Task brief: Give the line with "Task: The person" again, along with every line below it to the end of the records, word for word.

** Provided data follows **

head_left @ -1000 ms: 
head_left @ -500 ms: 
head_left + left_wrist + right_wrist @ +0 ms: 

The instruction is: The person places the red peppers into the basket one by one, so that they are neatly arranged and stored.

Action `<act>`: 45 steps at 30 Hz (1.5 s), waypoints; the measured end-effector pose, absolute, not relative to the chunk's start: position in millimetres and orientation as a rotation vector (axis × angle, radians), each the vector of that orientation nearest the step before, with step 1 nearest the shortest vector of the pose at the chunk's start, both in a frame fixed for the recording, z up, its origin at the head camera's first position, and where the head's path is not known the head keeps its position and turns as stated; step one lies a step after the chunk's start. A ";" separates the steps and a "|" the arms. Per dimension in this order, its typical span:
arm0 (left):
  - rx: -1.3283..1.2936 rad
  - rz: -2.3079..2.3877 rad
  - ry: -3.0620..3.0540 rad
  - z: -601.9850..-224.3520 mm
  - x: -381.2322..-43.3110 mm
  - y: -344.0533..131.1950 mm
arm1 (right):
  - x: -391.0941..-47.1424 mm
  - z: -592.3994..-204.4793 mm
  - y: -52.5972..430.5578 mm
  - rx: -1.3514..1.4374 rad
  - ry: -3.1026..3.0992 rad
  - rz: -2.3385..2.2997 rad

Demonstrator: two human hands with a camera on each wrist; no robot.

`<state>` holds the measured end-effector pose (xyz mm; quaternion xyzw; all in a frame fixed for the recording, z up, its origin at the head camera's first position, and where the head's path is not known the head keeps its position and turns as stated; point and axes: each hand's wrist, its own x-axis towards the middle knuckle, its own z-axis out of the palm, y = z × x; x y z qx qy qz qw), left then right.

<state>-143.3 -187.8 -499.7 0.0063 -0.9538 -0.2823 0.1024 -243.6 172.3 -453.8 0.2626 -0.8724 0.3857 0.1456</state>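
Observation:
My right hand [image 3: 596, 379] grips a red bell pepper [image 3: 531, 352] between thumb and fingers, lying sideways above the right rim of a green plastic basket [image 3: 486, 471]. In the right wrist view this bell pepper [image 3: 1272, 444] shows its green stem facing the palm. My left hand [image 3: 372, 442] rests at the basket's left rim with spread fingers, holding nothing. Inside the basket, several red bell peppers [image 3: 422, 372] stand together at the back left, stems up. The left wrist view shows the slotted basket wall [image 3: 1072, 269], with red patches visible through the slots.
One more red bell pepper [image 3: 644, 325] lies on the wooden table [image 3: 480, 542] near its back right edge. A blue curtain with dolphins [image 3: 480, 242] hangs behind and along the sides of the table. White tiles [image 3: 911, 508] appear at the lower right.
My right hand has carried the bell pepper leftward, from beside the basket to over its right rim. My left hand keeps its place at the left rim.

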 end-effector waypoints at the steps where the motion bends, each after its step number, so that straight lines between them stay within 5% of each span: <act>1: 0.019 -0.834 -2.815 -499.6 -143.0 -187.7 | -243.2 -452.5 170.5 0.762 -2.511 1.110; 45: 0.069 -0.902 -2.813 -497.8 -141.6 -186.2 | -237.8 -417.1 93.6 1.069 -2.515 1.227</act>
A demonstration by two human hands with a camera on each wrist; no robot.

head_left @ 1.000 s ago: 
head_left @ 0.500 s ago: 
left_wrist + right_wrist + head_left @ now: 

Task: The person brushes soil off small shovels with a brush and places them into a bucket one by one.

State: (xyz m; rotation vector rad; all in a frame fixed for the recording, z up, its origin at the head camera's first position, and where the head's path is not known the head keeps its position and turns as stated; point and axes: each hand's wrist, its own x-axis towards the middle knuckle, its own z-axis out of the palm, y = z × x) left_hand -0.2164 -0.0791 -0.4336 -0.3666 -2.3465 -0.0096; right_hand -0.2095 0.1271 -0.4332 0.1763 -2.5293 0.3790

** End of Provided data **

Written answer:
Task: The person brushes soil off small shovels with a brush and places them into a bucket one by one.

State: (xyz m; rotation vector rad; all in a frame fixed for the recording, z up, its origin at the head camera's first position, and where the head's path is not known the head keeps its position and turns as stated; point and axes: each hand's wrist, its own x-axis towards the middle knuckle, its own z-axis out of the palm, y = z × x) left_hand -0.2164 -0.0791 -0.4336 -0.3666 -2.3465 -0.0096; right_hand -0.2095 0.1271 -0.4332 0.1763 -2.5293 0.3790

The exercise requires nothing more.